## Action item
Whenever a line in the material below contains "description", copy that line.

## Data segment
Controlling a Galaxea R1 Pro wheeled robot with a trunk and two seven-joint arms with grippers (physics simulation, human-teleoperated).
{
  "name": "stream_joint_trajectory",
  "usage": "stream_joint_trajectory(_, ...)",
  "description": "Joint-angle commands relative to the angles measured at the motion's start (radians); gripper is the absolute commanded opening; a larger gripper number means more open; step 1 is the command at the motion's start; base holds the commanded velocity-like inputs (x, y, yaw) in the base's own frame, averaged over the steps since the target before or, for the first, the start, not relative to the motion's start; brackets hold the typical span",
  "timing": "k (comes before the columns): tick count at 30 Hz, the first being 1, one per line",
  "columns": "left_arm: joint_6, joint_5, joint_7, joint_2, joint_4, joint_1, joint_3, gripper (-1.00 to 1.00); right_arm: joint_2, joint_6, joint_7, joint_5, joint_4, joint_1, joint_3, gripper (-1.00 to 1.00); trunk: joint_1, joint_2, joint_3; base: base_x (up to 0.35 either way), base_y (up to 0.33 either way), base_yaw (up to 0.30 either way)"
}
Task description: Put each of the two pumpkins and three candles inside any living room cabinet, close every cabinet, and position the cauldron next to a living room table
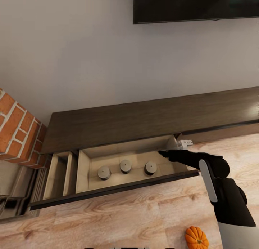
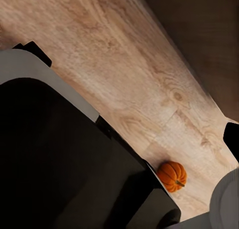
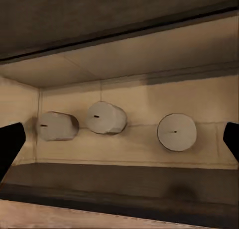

## Answer below
  "description": "Joint-angle commands relative to the angles measured at the motion's start (radians); gripper is the absolute commanded opening; a larger gripper number means more open; step 1 is the command at the motion's start; base holds the commanded velocity-like inputs (x, y, yaw) in the base's own frame, averaged over the steps since the target before or, for the first, the start, not relative to the motion's start; brackets hold the typical span",
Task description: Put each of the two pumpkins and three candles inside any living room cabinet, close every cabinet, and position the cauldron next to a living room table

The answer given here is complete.